Then the next paragraph tells us "The first rule only applies in the usual case where the op-amp is used in a closed-loop design (negative feedback, where there is a signal path of some sort feeding back from the output to the inverting input)."It's this last part about the output attempting to do whatever is necessary to make the voltage difference between the inputs zero or, in terms of your post #1 Va = Vb, that I'm trying to establish your understanding of.

We are agreed that for negative feedback the ideal model says Va = Vb.
What do you consider happens for positive feedback? Is it:

1. The rule is no longer ideal, but Va is still approximately = Vb
2. The rule is completely broken and Va doesn't have to be anywhere near Vb.

I'm afraid I can't read the subscripts in your post #13 but the second part of post #1 suggests you are using case 1 above. Unfortunately this is false; case 2 is what is actually happening and your use of the Va = Vb rule for positive feedback in your analysis is why you are getting the erroneous result.

Jim Hardy in post #35 has provided a narrative description of what happens to the voltages in a positive feedback circuit if the output voltage is disturbed. Can you repeat that exercise for yourself and agree with his description? Can you extend that description yourself to a negative feedback amplifier? If the output voltage has settled at the expected value for a given input voltage what will happen if the output voltage becomes a little more positive? When that feeds back which way will Va shift? Remembering that Va is at the inverting input to the op amp, which way will that shift the output? Which way will the feedback move Va - towards Vb (0 volts) or away from it. Try the exercise again with a negative dip in the output voltage. Does the circuit move back to the expected value or does the feedback move the output voltage further away from the expected value?

If you don't like a thought experiment try a real one. Build the circuit on a breadboard or in a simulator. Put in some input voltages. Measure the output voltage and the voltage on the non-grounded op-amp input for positive and negative feedback. What happens? Does Va = Vb for both types of feedback? What happens to the non-grounded input in positive feedback when the output clips and you keep increasing the magnitude of the input voltage?

What I have repeatedly said is that I want to know if there is a model, perhaps more complex, that does model a general case of either positive or negative feedback. And the idea of enforcing null, as Jim and others have said, conceptually makes sense. But again, what I would like to know is what is an actual model that can put these concepts to actual quantities.

There are two modes of operation for an op-amp:

1 Negative feedback, stable, moderate gain controlled by the input and feedback resistors,
2 Positive feedback, operation as a Schmitt trigger circuit, with hysteresis (change in threshold voltage) controlled by the circuit resistors.

You seem to be looking for an option 3:

3 Positive feedback, stable gain controlled by the input and feedback resistors,

I'm afraid option 3 doesn't exist. There isn't some elusive better op-amp model we are keeping from you that will make this work.

You seem to have a problem understanding feedback. Don't worry; your time as a student is for learning these things.
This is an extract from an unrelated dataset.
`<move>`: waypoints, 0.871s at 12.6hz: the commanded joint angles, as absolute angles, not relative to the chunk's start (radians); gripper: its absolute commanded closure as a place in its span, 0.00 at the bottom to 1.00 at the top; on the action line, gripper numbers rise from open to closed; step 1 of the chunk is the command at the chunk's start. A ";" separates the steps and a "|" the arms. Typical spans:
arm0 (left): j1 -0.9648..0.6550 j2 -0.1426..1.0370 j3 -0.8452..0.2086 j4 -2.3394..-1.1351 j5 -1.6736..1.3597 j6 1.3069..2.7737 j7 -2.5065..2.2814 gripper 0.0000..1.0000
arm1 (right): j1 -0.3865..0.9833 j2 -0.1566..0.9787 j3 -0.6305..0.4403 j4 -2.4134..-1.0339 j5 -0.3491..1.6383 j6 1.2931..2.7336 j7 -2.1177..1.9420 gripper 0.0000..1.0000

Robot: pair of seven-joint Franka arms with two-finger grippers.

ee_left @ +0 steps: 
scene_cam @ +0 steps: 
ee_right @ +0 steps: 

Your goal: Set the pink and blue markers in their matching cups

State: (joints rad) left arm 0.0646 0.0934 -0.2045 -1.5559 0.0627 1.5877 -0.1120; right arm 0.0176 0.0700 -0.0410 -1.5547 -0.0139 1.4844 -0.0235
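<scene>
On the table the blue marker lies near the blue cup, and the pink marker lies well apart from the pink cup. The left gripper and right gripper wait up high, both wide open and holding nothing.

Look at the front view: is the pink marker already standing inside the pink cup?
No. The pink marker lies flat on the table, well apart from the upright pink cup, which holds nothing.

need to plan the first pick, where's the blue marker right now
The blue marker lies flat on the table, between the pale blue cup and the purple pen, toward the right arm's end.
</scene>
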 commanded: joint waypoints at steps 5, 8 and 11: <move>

A couple of people in this thread have also mentioned difficulties understanding it. You've already gone down the route of trying ever-increasing amounts of algebra; I'm not sure that any more complex algebraic models are going to help. Try the thought experiments outlined by Jim Hardy and myself to see if you can puzzle out feedback operation. Back them up with actual or simulated results.

And here is why I must say no. I am not satisfied with just being told that this is how it works. I do want to know the details. Perhaps I may not understand them now but given enough time, I certainly will.

There should be more complex material with op-amps later in your course, so cracking basic feedback operation now will help you when you encounter that.

(I won't be able to make any more long contributions to this thread.)

 

[LvW]

There are two modes of operation for an op-amp:

1 Negative feedback, stable, moderate gain controlled by the input and feedback resistors,
2 Positive feedback, operation as a Schmitt trigger circuit, with hysteresis (change in threshold voltage) controlled by the circuit resistors.

You seem to be looking for an option 3:
3 Positive feedback, stable gain controlled by the input and feedback resistors,
I'm afraid option 3 doesn't exist. There isn't some elusive better op-amp model we are keeping from you that will make this work.

(A) Some comments:
1. Stable - only as long as DC stability (of the operating point) is concerned ; on the other hand - negative feedback will always reduce the dynamic stability margin.
3. Option 3 does exist - positive feedback still allows stable amplification if the loop gain magnitude is <1 (feedback factor k< 1/Aol).

(B) General remark:
To me, the most important and most interesting question to be answered is:
Before we start to analyze a circuit, is it necessary to know beforehand whether it will work stable or unstable?
With other words: If we apply the classical methods of circuit analysis, will the result contain any indication that the circuit cannot work as expected because it is unstable (no DC operational point within the linear range or dynamic instability/oscillation) ?

To me, this is an important question because there are many cases in which we cannot predict by visual inspection if a (complex) sysytem is stable or not.
And therefore the question arises (and this thread is a good example) :
Is it really "wrong" to start always with established methods (even if we are not sure about the stability properties)?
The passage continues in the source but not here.